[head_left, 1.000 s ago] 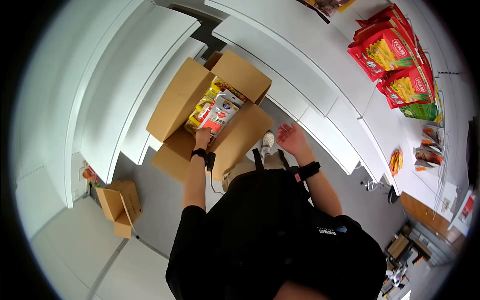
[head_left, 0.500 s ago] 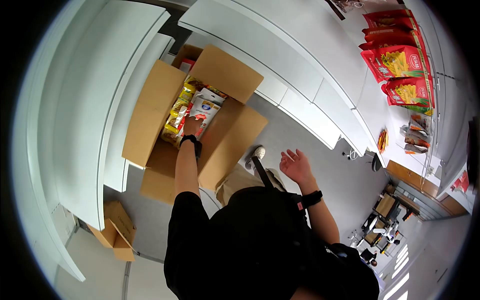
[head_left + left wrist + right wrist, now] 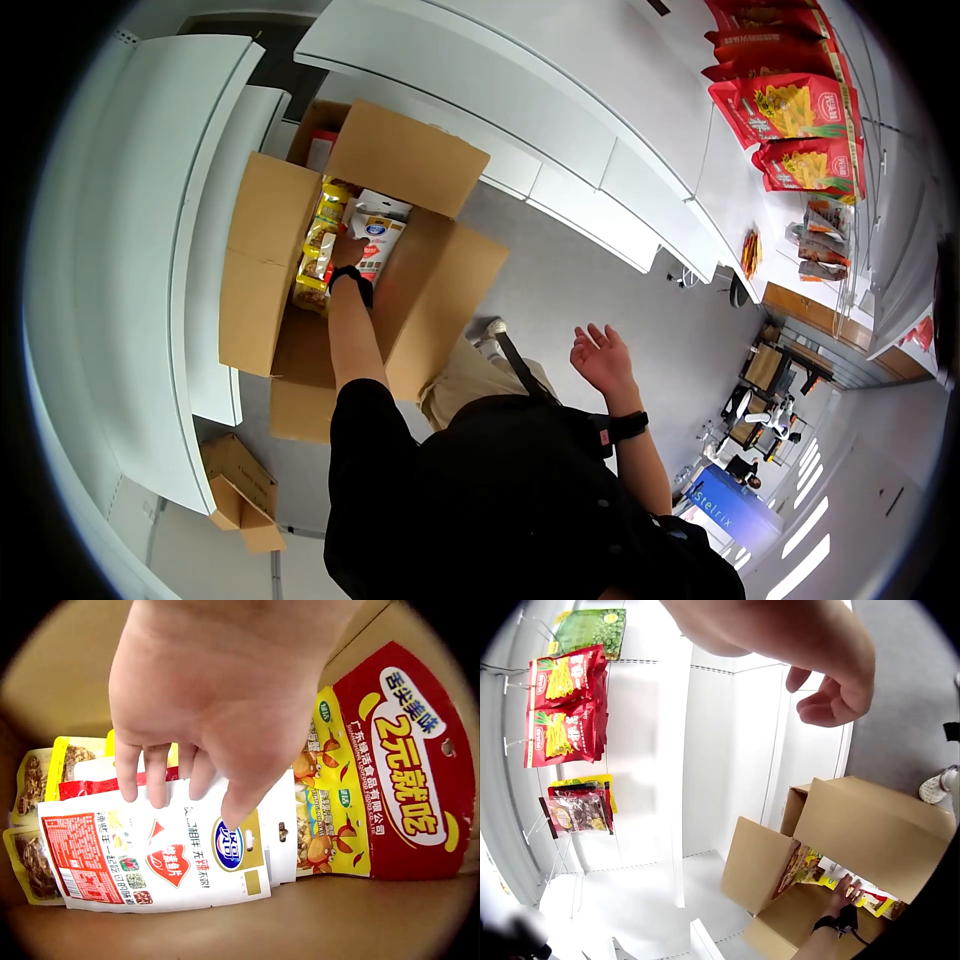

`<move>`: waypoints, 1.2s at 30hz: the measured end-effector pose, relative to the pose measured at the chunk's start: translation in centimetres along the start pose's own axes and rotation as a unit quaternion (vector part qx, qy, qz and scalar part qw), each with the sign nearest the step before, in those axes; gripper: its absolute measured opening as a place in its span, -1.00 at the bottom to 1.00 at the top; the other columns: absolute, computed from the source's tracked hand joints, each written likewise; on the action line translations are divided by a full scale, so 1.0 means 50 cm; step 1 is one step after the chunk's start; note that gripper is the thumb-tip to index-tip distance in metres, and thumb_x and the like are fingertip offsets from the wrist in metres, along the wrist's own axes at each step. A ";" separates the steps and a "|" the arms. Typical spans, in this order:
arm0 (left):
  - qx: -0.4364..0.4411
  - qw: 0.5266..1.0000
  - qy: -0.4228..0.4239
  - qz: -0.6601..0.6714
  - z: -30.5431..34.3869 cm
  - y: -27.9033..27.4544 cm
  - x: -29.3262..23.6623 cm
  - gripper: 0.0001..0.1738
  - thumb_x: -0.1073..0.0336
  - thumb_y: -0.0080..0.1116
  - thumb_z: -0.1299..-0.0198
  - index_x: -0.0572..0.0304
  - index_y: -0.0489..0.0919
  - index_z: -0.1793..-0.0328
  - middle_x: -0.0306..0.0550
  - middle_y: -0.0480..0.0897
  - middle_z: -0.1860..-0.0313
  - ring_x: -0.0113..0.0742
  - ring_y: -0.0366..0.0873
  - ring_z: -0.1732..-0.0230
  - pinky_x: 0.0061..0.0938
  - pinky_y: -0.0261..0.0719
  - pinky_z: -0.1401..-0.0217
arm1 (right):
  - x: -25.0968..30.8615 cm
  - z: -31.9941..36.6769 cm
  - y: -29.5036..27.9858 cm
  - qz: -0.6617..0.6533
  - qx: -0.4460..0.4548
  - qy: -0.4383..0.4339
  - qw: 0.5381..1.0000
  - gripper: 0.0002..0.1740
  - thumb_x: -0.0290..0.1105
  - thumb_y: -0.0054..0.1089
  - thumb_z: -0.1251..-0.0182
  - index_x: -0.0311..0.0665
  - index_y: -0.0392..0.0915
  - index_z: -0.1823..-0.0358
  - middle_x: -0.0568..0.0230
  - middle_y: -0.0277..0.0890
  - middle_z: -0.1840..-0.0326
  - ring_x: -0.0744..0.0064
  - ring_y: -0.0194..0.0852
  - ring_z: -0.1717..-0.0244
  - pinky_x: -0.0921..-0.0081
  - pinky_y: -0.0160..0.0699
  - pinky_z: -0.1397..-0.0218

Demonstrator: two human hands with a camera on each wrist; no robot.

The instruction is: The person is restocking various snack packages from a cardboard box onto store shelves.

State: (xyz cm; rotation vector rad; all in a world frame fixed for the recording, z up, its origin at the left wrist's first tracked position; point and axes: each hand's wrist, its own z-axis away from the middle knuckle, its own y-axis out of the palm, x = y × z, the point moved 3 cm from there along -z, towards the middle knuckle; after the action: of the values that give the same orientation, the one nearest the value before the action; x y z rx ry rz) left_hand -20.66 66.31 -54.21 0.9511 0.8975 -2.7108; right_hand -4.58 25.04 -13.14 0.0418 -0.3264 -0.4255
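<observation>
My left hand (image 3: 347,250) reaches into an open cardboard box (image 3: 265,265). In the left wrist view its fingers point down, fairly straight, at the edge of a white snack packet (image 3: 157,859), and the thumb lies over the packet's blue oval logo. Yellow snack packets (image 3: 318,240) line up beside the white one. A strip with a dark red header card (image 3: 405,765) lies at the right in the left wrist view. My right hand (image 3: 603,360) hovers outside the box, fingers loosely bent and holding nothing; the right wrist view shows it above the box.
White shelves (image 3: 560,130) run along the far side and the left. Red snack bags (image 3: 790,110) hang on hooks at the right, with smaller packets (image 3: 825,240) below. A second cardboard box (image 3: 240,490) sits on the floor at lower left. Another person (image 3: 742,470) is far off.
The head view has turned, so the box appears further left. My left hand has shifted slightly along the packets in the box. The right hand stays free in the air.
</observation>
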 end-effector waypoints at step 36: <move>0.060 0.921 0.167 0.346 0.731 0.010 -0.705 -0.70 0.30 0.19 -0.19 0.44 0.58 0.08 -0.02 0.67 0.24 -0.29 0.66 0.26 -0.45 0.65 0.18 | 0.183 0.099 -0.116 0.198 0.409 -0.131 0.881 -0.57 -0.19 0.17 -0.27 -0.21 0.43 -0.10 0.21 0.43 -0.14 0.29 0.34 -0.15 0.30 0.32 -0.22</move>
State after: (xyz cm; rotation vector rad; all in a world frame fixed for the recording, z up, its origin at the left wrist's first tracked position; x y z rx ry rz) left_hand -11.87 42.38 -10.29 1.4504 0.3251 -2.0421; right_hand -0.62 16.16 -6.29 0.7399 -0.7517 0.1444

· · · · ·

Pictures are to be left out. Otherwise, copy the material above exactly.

Response area:
[head_left, 1.000 s ago] 
[head_left, 0.500 s ago] 
[head_left + left wrist + right wrist, now] 

`<move>`: waypoints, 1.2s at 30hz: the measured end-effector pose, relative to the pose measured at the chunk's start: translation in centimetres along the start pose's own axes and rotation as a unit quaternion (vector part qx, qy, qz and scalar part qw), each with the sign nearest the step before, in those axes; gripper: its absolute measured opening as a place in its span, -1.00 at the bottom to 1.00 at the top; the other columns: absolute, computed from the source's tracked hand joints, each written likewise; on the action line translations are divided by a full scale, so 1.0 means 50 cm; step 1 is one step after the chunk's start; note that gripper is the thumb-tip to index-tip distance in metres, and thumb_x and the like are fingertip offsets from the wrist in metres, along the wrist's own axes at each step. A ";" separates the steps and a "|" the arms. Typical spans, in this order:
arm0 (left):
  - qx: -0.4364..0.4411
  - qw: 0.5266..1.0000
  - qy: -0.4228..0.4239
  - qz: -0.6601..0.6714
  - z: -30.5431..34.3869 cm
  - y: -27.9033..27.4544 cm
  - x: -29.3262..23.6623 cm
  - gripper: 0.0001..0.1738
  - thumb_x: -0.1073..0.0336
  - thumb_y: -0.0080..0.1116
  - thumb_z: -0.1299..-0.0198
  - index_x: -0.0572..0.0304
  - index_y: -0.0489..0.0919
  - index_z: -0.1793..-0.0328
  - middle_x: -0.0306..0.0550
  - middle_y: -0.0480..0.0897
  - middle_z: -0.1860..-0.0313
  - ring_x: -0.0113..0.0742
  - ring_y: -0.0366..0.0873
  - ring_z: -0.1732..-0.0230
  - pinky_x: 0.0061..0.0938
  - pinky_y: -0.0261..0.0719
  - pinky_z: -0.1401..-0.0217
arm1 (right):
  - x: -25.0968..30.8615 cm
  - z: -31.9941..36.6769 cm
  - y: -29.5036..27.9858 cm
  - qz: -0.6617..0.6533
  - qx: -0.4460..0.4548
  - qy: -0.4383..0.4339
  - qw: 0.5381..1.0000
  - gripper: 0.0002..0.1740
  - thumb_x: -0.0290..0.1105
  - thumb_y: -0.0054..0.1089
  - thumb_z: -0.1251..-0.0182
  - index_x: -0.0311..0.0665
  - index_y: -0.0392..0.0915
  - index_z: -0.1823..-0.0358
  - middle_x: -0.0568..0.0230
  - middle_y: -0.0277..0.0890
  - middle_z: -0.1840..-0.0326
  - ring_x: -0.0744..0.0064
  - ring_y: -0.0194..0.0852
  - ring_z: -0.1717..-0.0244
  - pinky_x: -0.0921..-0.0081
  - pinky_y: -0.0160..0.0699
  - pinky_z: -0.1397..-0.0218

Demonstrator: two human hands with a camera on each wrist; no robot.

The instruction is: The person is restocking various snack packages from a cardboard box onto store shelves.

State: (xyz cm; rotation vector rad; all in a world frame fixed for the recording, z up, its origin at the left wrist's first tracked position; point and axes: each hand's wrist, its own z-axis away from the middle knuckle, its own y-axis out of the palm, x = y × z, the point moved 3 cm from there along -z, towards the middle knuckle; after the action: of the values that give the same orientation, the one nearest the value before the action; x y z rx ry rz) left_hand -20.66 66.31 -54.21 0.9511 0.8975 -2.7108; right_hand -4.58 25.04 -13.14 0.0418 -0.3264 -0.4255
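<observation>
My left hand (image 3: 347,250) reaches into an open cardboard box (image 3: 265,265). In the left wrist view its fingers point down, fairly straight, at the edge of a white snack packet (image 3: 157,859), and the thumb lies over the packet's blue oval logo. Yellow snack packets (image 3: 318,240) line up beside the white one. A strip with a dark red header card (image 3: 405,765) lies at the right in the left wrist view. My right hand (image 3: 603,360) hovers outside the box, fingers loosely bent and holding nothing; the right wrist view shows it above the box.
White shelves (image 3: 560,130) run along the far side and the left. Red snack bags (image 3: 790,110) hang on hooks at the right, with smaller packets (image 3: 825,240) below. A second cardboard box (image 3: 240,490) sits on the floor at lower left. Another person (image 3: 742,470) is far off.
The head view has turned, so the box appears further left. My left hand has shifted slightly along the packets in the box. The right hand stays free in the air.
</observation>
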 end-effector waypoints at step 36: <move>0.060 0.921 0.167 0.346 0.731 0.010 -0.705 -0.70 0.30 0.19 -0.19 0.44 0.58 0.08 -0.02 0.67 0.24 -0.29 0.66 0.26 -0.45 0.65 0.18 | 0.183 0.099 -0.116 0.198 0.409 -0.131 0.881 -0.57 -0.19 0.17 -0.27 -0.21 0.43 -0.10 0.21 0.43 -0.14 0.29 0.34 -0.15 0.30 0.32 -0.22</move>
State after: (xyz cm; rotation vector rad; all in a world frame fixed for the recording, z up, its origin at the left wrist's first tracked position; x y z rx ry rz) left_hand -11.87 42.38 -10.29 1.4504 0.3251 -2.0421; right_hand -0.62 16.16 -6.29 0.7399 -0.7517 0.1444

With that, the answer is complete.